The Bullet Point: “Under FHA-HUD regulations, [t]he mortgagee must have a face-to-face interview with the mortgagor, or make a reasonable effort to arrange such a meeting, before three full monthly installments due on the mortgage are unpaid.” However, a face-to-face meeting is not required in certain circumstances. No meeting need occur if “[a] reasonable effort to arrange a meeting is unsuccessful.” 24 C.F.R. 203.604(c)(5). A “reasonable effort” must include (1) “at a minimum one letter sent to the mortgagor certified by the Postal Service as having been dispatched” and (2) “at least one trip to see the mortgagor at the mortgaged property,” unless an exception is met. There is a split in authority in Ohio as to whether compliance with this regulation is a condition precedent or an affirmative defense to foreclosure. Likewise, courts are split as to whether the face-to-face meeting must be had before three payments are missed or whether that is a merely aspirational. The majority of courts adopting “a ‘common-sense construction’ of 24 C.F.R. 203.604 that requires lenders to conduct a face-to- face meeting, or make a reasonable effort to arrange such a meeting, at some point prior to filing for foreclosure.”
Loan Servicer that Acquired the Loan via Assignment Subject to the CSPA
Murphy v. Ditech Financial LLC, 8th Dist. Cuyahoga No. 106896, 2018-Ohio-5041.
This appeal involved claims for abuse of process and violation of the Consumer Sales Practices Act (CSPA) brought by a mortgage borrower against her loan servicer for filing an allegedly meritless foreclosure action. The borrower claimed that the loan servicer and its counsel filed a foreclosure action without a legitimate basis to do so because she had discharged her debt in bankruptcy.
The loan servicer moved to dismiss, arguing that there was no allegation that the foreclosure was filed to accomplish some ulterior purpose as required to state an abuse of process claim and, moreover, that it was exempt from the CSPA. The trial court granted the motion and the borrower appealed.
On appeal the Eighth Appellate District affirmed in part and reversed in part, finding that while the borrower failed to please a plausible claim for abuse of process, the loan servicer, who was also the mortgagee of record, was in fact subject to the CSPA.
The Bullet Point: As the Ohio Supreme Court previously held, “[t]he servicing of a borrower’s residential mortgage loan is not a ‘consumer transaction’ as defined in R.C. 1345.01(A)” and “[a]n entity that services a residential mortgage loan is not a ‘supplier’ as defined in R.C. 1345.01(C).” Anderson v.
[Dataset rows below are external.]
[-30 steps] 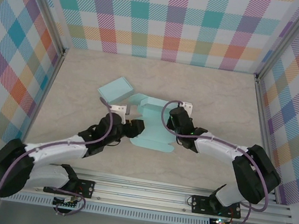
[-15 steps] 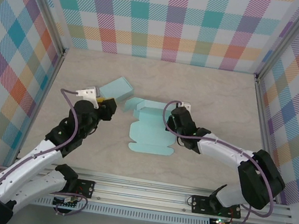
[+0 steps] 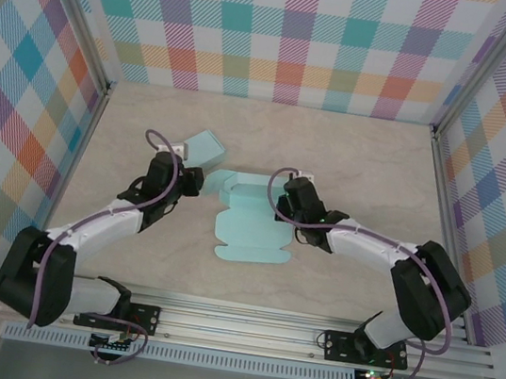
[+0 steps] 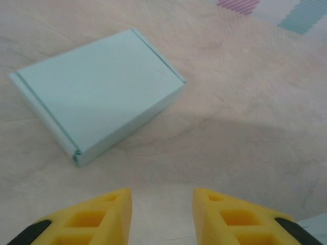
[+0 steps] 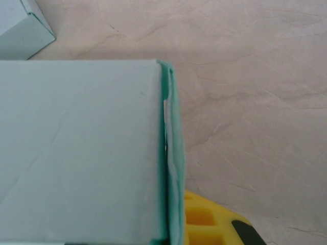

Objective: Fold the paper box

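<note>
The paper box (image 3: 252, 228) is a pale teal sheet lying part-folded in the middle of the table, with flaps at its left end. My right gripper (image 3: 286, 204) is shut on the box's right side wall. In the right wrist view the wide panel (image 5: 76, 153) and its folded edge stand against one yellow finger (image 5: 204, 224). My left gripper (image 3: 195, 182) hovers just left of the box's upper left flap. Its yellow fingers (image 4: 102, 217) stand apart over bare table with nothing between them.
A finished, closed teal box (image 3: 203, 151) lies behind and left of the sheet, and it sits ahead of the left fingers (image 4: 97, 94). Checked walls close in the table on three sides. The metal rail (image 3: 242, 326) with the arm bases runs along the near edge.
My left gripper let go of the box's left wall, swung out to the left, then came back a little toward the flap with its jaws narrower. The box's left side now lies flatter.
</note>
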`<state>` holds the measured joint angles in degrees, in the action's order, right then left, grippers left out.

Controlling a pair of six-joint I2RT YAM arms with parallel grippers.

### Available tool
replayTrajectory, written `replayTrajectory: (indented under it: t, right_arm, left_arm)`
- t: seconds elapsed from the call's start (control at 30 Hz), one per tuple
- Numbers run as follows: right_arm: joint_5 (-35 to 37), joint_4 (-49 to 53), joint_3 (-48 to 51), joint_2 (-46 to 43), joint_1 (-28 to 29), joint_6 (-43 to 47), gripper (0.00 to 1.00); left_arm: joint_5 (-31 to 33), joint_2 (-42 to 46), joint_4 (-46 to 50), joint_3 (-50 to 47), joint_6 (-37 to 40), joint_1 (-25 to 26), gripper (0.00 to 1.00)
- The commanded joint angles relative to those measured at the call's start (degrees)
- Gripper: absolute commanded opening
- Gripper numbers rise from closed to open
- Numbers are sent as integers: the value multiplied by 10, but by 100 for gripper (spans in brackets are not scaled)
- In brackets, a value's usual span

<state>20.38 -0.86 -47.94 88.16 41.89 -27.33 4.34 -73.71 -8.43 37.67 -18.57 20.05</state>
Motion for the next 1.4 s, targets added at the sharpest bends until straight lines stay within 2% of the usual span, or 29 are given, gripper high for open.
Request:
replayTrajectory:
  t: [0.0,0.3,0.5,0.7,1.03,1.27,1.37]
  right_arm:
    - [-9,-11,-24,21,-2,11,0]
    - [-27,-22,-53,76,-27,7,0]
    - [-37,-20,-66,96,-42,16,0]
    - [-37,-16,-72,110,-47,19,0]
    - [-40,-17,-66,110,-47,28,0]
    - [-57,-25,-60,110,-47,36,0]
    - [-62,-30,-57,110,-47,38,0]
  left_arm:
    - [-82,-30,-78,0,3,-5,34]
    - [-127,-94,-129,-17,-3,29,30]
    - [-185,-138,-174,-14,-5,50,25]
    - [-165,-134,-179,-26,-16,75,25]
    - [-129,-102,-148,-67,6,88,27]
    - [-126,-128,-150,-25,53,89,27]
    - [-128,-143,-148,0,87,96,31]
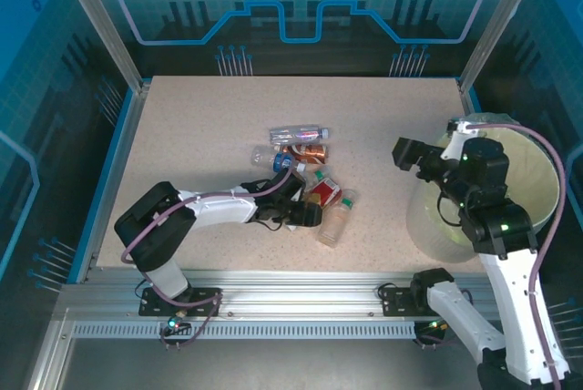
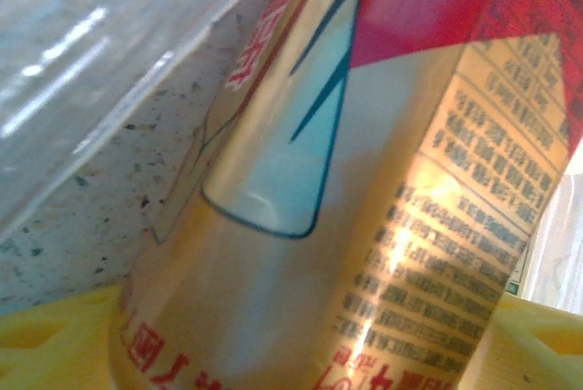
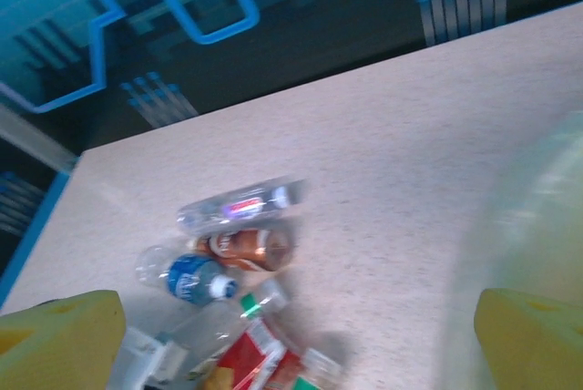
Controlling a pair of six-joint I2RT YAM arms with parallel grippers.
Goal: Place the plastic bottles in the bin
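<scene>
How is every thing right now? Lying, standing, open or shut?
red-label bottle: lying on its side.
other bottles: lying in a pile on the table.
bin: standing upright, open at the top.
left end effector: around the red-label bottle; grip unclear.
right end effector: open, holding nothing.

Speckled beige desk (image 1: 200,135) in front of me. On it, plastic bottles (image 1: 305,150) lie clustered mid-desk, touching; bin (image 1: 537,189) at right edge, well apart from them.
</scene>
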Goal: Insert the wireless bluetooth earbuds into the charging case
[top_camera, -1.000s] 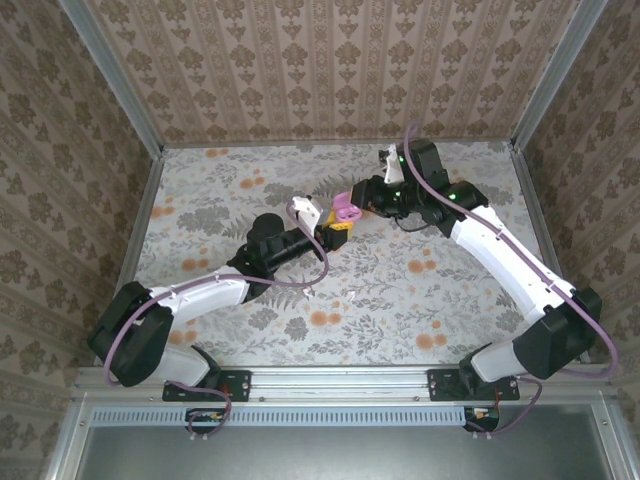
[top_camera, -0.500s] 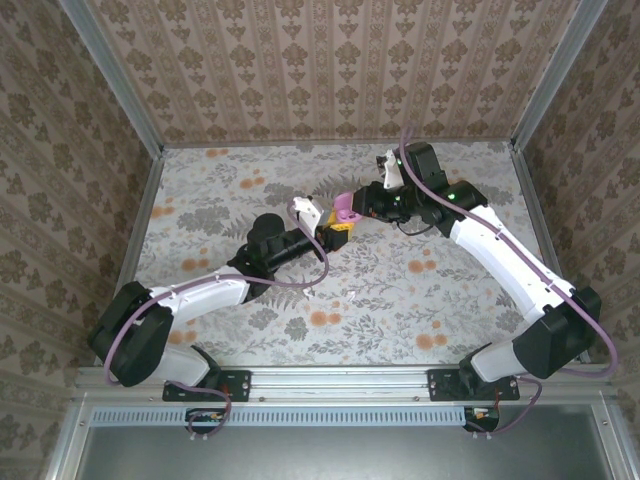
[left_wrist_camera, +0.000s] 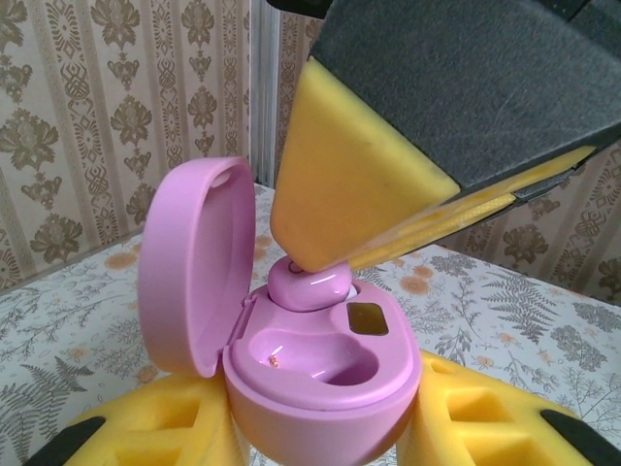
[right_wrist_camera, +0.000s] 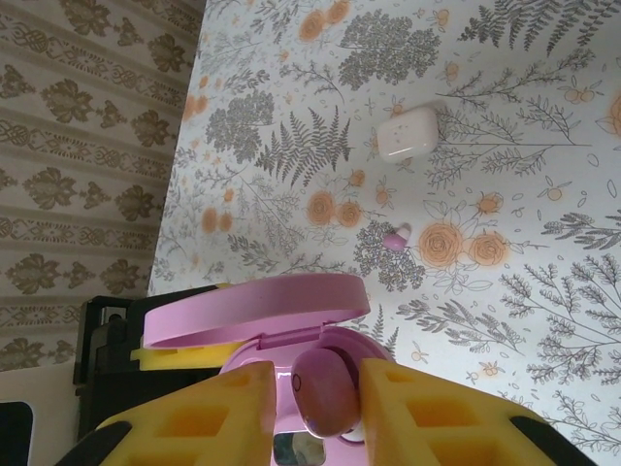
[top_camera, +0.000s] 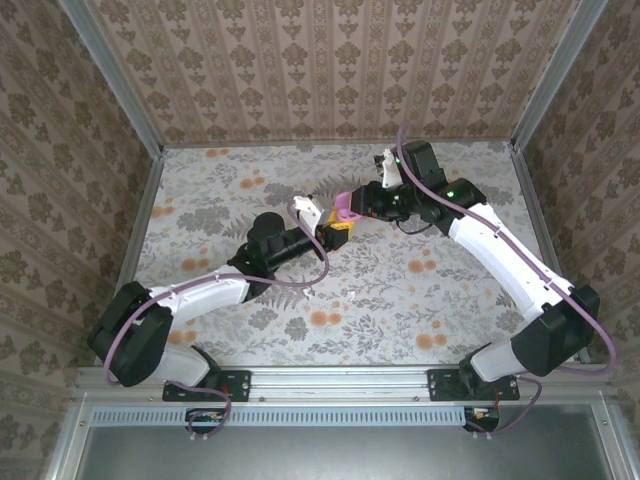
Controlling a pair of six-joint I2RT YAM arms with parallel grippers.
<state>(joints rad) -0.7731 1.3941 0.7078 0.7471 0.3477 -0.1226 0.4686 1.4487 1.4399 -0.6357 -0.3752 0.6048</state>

Barclay’s Capital Real Estate, Inc., 136 Ohio St.3d 31, 2013-Ohio-1933, 989 N.E.2d 997, paragraphs one and two of the syllabus. However, a loan servicer could still be subject to the CSPA if it is a loan officer, mortgage broker, or nonbank mortgage lender. A “nonbank mortgage lender” is defined as, among other things, “any person that engages in a consumer transaction in connection with a residential mortgage, except for a bank, savings bank, savings and loan association, credit union, or credit union service organization organized under the laws of this state, another state, or the United States[.]” Courts, including the court in Murphy, have found that loan servicers that acquired the mortgage loan via assignment fit the definition of a nonbank mortgage lender subject to the CSPA.